Os trabalhos de escritório se concentraram na execução de levantamentos bibliográficos a respeito do contexto arqueológico e etno-histórico regional, contribuindo para as definições sobre o potencial arqueológico das áreas investigadas. Nos levantamentos realizados, também foi possível obter informações a respeito das características e condições de conservação dos sítios arqueológicos mapeados no município de Jundiaí.

Entre os sítios registrados (quatro, no total), tem destaque o sítio arqueológico “Museu”, que corresponde à área externa situada aos fundos do edifício conhecido como Solar do Barão, localizado no Centro Histórico do município de Jundiaí. A edificação teve sua construção iniciada na década de 1790, configurando-se como uma residência urbana vinculada ao contexto histórico de ocupação associado às elites agrárias regionais. O nome Solar do Barão refere-se a Antônio de Queiroz Telles, figura histórica relacionada à aristocracia cafeeira e canavieira do interior do estado de São Paulo.

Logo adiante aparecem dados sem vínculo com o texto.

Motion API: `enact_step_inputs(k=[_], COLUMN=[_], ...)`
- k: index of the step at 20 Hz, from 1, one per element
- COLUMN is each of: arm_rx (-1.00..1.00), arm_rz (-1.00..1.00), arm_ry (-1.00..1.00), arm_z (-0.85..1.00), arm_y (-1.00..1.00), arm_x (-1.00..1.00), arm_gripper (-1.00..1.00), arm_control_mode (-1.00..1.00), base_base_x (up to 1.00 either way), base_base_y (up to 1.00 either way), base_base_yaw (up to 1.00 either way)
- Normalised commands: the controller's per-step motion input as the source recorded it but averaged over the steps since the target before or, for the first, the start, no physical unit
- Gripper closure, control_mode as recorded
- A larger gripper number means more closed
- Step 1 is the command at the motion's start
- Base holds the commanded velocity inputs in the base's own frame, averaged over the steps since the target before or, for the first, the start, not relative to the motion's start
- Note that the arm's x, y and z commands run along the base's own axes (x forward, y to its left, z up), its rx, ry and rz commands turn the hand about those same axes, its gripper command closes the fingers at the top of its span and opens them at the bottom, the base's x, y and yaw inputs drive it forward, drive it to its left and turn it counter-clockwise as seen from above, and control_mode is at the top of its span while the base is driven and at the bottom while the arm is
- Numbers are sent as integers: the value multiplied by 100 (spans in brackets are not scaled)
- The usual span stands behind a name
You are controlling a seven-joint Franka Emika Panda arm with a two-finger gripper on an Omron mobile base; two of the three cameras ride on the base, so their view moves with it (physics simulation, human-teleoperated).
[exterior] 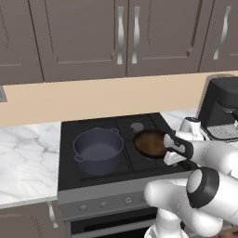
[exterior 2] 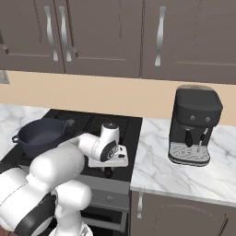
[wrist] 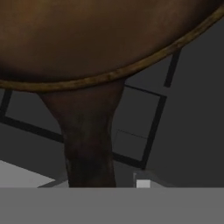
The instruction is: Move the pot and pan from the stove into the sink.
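The dark blue-grey pot stands on the left front burner of the black stove. To its right sits the pan, a shallow skillet with a brown inside. My gripper is low at the pan's right edge, over its handle. In the hand view the pan spans the top and its dark handle runs down between my fingertips, which close on it. The sink is out of view.
A black coffee machine stands on the white marble counter right of the stove. Marble counter also lies left of the stove. Brown wall cabinets hang above.
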Motion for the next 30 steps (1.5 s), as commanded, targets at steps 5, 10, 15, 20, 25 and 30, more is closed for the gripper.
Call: enact_step_inputs(k=[5, 10, 15, 20, 25, 30], arm_rx=[1, 2, 0, 0, -2, -4], arm_rz=[0, 0, 5, 11, 15, 17], arm_ry=[0, -3, -2, 0, 0, -1], arm_z=[32, 62, 67, 63, 47, 32], arm_y=[0, 0, 1, 13, 21, 26], arm_x=[0, -13, -31, -48, -64, -71], arm_gripper=[100, 100, 100, 100, 100, 100], arm_control_mode=[-100, -100, -100, -100, -100, -100], base_base_x=[0, 0, 0, 0, 0, 0], base_base_y=[0, 0, 0, 0, 0, 0], base_base_yaw=[0, 0, 0, 0, 0, 0])
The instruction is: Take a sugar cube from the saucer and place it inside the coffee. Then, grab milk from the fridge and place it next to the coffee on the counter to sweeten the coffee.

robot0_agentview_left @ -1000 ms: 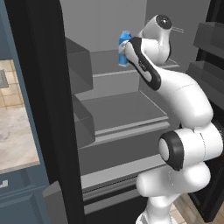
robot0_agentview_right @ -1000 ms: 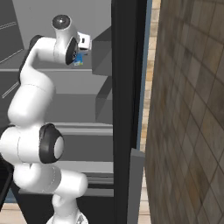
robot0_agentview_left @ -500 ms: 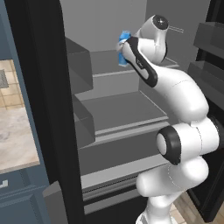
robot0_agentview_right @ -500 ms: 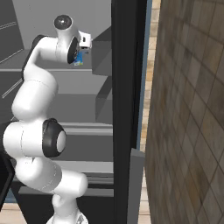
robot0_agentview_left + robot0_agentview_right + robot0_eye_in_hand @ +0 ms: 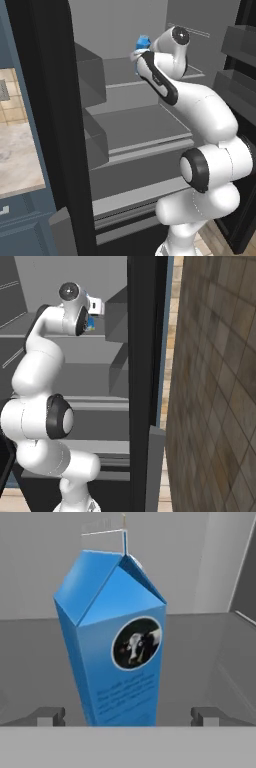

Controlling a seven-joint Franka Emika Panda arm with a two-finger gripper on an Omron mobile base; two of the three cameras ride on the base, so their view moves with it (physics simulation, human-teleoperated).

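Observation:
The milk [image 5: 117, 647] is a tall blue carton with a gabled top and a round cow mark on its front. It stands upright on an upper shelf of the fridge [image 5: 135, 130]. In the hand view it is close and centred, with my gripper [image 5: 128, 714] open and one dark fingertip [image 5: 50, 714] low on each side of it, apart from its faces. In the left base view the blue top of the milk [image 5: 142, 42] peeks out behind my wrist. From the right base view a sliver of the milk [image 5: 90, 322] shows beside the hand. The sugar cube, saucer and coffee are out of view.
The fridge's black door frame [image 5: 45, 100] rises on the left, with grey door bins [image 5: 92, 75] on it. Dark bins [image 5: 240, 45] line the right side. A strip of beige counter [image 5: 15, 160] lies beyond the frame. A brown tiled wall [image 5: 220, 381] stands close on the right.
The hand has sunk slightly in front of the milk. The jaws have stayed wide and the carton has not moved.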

As atividades de campo, por sua vez, consistiram na realização de prospecções de superfície e subsuperfície nas áreas que serão afetadas pelas obras. Foram 87 poços-teste escavados, além da execução de caminhamentos sistemáticos e intensivos ao longo de todas as poligonais.

Como resultado, constatou-se que as áreas apresentam grande alteração devido à construção e operação dos dispositivos que já compõem a rodovia, sendo que boa parte das áreas prospectadas correspondem a aterros ou cortes no terreno, decorrentes de obras de décadas atrás.

Também vale destacar que não foram identificados vestígios arqueológicos no decorrer das prospecções executadas.

Além das prospecções, durante a mobilização de campo, foi realizada visita ao sítio arqueológico “Museu”, bem como, ações de esclarecimento e divulgação dos bens acautelados com a comunidade local.

Todas as ações executadas no programa de investigação desenvolvido no município de Jundiaí tiveram como objetivo o cumprimento da Lei nº 3.924/61, que protege os sítios arqueológicos, a partir dos procedimentos técnicos e administrativos previstos na Instrução Normativa IPHAN nº 001/2015.